Time Opposition Parties Revisited Their Founding Principles To Find How Far Or Close They Are To Them
Our defeats and losses at work are mostly personal and if others know it is because we told them. For the opposition leaders, it is in the most public sphere.
How can the opposition pick itself up from this sort of shattering defeat? The rest of us who are not in politics will likely never fully understand the meaning of a loss of this magnitude. The problems of defeat start with the personal.
The loss of confidence in oneself and the shame of knowledge that others are looking at you differently are not things that most of us face on this scale. Our defeats and losses at work are mostly personal and if others know it is because we told them. For the opposition leaders, it is in the most public sphere.
Then there is the matter of having to face the adversary who has trounced you. In war, there is death or surrender for the defeated. In politics, the defeat is already in the past. It is over and done with. It is the present that must be engaged with and you have to work with the person and people that till yesterday you were abusing and being abused by. But the argument is ended and you have been humiliated. What is to be done from now on?
The defeated leaders will not be short of advice, particularly from the media on what went wrong and what they should now do. Some of this will be useful, but my guess is that most of it will not. At the television channel that I was a guest on, we were laughing over our designations: “varisht patrakar”.
The fact is that 30 years or 40 years of experience in writing stuff is not a substitute for 35 minutes spent addressing a rally and the signals a crowd sends out. Nobody understands the deep causes of defeat and victory better than the defeated. The defeated have been to all the battlefields. They have looked into the eyes of their soldiers and those of the opponents’. They have knowledge that is based on reality and lived experience.
So with that understanding, and without wanting to give advice, let us see what we think they could do in terms of steps. When the Pakistani general Ayub Khan made himself the president of the country in the 1950s, he says he first wrote an Appreciation. This is apparently a military term which figures out the position that one finds oneself in. That would be a good first step in my opinion.
It is fun to assess victories (students of military history spend many hours studying maps of Julius Caesar at Pharsalus or Alexander at the Jhelum). It is probably excruciating to assess a defeated position, and yet it must be done. State by state and candidate by candidate, there should be an assessment (I do not mean a judgement) of the present and where things stand.

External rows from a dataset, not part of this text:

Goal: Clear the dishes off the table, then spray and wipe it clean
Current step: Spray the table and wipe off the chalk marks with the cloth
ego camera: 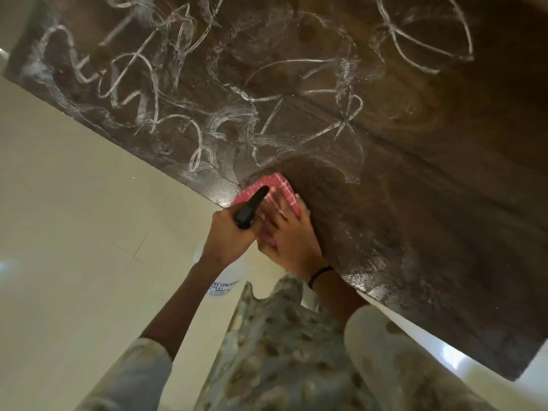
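**Wiping near table edge, spray bottle held in other hand**

Head view, looking down along both arms.

- Right hand (292,235): flat on the cloth (274,192), fingers straight and spread, pressing it onto the table (415,203). Black band (320,274) on that wrist.
- Cloth: pink/red with white check, lying on the tabletop right at the near-left edge, partly under the right hand. Only the far end of it shows clearly past the fingers.
- Left hand (226,235): fingers curled round the neck of the spray bottle (225,277), gripping it. Black trigger head (252,207) sticks out above the fist and overlaps the cloth in view; can't tell if it touches the cloth. Bottle body is white/translucent, hangs below the hand off the table edge, over the floor (74,218). Printed label on it, text too blurred to read.
- The two hands sit just beside each other, touching or nearly so; can't tell which.
- Table: dark wood grain, runs diagonally from top-left to lower-right. Far and left parts are covered in white looping streaks and smears (178,84). Patch just beyond and right of the cloth looks darker, with fewer streaks. Fine wet sheen along the near edge by the right forearm.
- Floor: pale cream tiles, left side and lower-right corner.
- Person wears a light patterned top (281,351), sleeves ending above the elbows.
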`<control>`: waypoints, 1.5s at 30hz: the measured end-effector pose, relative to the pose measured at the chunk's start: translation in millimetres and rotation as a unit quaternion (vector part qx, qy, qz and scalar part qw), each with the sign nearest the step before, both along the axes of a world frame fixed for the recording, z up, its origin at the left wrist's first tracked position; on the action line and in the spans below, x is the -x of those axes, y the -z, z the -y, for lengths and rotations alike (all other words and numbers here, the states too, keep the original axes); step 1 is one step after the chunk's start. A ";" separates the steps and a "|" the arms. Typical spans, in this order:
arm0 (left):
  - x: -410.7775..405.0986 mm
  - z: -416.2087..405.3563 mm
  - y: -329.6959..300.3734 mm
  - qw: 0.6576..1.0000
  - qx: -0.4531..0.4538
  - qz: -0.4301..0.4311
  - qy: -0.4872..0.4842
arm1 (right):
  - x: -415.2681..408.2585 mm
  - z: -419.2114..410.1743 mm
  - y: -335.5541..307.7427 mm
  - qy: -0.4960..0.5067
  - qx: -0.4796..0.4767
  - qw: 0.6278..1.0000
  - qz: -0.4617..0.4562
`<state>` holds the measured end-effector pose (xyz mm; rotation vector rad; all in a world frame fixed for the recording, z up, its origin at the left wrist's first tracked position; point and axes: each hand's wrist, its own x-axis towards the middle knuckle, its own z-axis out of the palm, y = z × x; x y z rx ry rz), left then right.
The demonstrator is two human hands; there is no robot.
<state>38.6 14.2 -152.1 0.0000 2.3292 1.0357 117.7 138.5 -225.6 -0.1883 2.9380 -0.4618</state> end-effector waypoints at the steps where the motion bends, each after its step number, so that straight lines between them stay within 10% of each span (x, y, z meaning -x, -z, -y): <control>1: 0.3 -1.7 -0.6 1.000 -0.008 0.002 0.010 | -13.6 -7.0 1.4 -0.013 0.009 1.000 -0.002; 13: -4.4 -77.4 -5.5 0.988 -0.015 0.033 0.150 | -89.1 -118.6 -9.6 0.279 -0.076 0.952 0.099; 35: 32.7 -105.5 -0.6 0.996 0.065 0.009 0.061 | 26.0 -134.9 -5.1 0.266 -0.029 0.963 0.020; 45: 57.8 -101.1 -3.6 0.999 0.042 -0.001 0.023 | -7.7 -137.7 2.9 0.091 -0.014 0.996 0.001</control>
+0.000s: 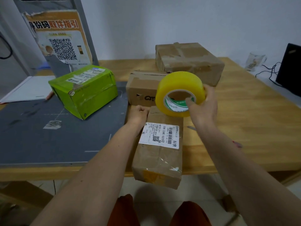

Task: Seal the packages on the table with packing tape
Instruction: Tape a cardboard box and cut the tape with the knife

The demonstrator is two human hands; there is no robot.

There should be, in this Appreciation, an honest and unemotional estimation of the opponent.
Perhaps the sharpest tool that a leader and a manager has is transparency. The saying is that sunlight is the best disinfectant. Openness would be encouraging to troops and supporters who are totally demoralised by a thrashing and the gloating of the victorious. It would bring the defeated together in spirit if they confront the reality of what they were defeated by and where they stand now.
Then there is the issue of accountability. I do not mean blame. I think it would be easy for a leader to step down and go away, and perhaps that may be the right thing to do. But it should be part of a sequence in which there is first transparency. Stepping down without the critical steps required to start bringing the shattered side back together would just be like a tantrum and an act of ego. This moment requires selflessness.
In my opinion, there is not much else that the opposition could have done in this election. A missed tie-up here or there and a wrong candidate in some or other constituency was not the reason this election ended in the way it did. A hammering of this magnitude cannot be avoided through tactics or even through strategy. There is something deeper that needs to be addressed. Everything that the opposition was faulted for — for example not be aggressive, taking it easy, going off on vacations, not seeking alliances — all of this was addressed. If defeat still came, it was not for want of awareness or effort. Higher forces were at play.
Another thing that must be done is a gathering of allies and friends. The opposition has sympathy from civil society, meaning those groups like non-governmental organisations, which fight some of the same issues that are in the domain of politics. Many of these are grassroots organisations which have been struggling for decades. They will be of some value in both the assessment and in the rebuild.
The third last thing is that defeated parties, particularly older ones, should go back to their founding principles and examine how far or close the party is currently to them. There was something within that made the party attractive to Indians. How can that or a version of that be reintroduced? It is a good question that will require some reflection and wisdom.
The second last thing is to keep up the spirit. Civil society and NGOs, which in our part of the world have tasted defeat far more than success, do this through song. Volunteerism comes from a sense of purpose but work should be fun and it should be energising.
The last thing in this piece of non-advice is to begin a routine. A routine is a wonderful thing. Just getting up and getting to work at a particular time and organising oneself can work small miracles. A routine lays out the small steps that we must take, and it gives us the confidence that we are moving forward.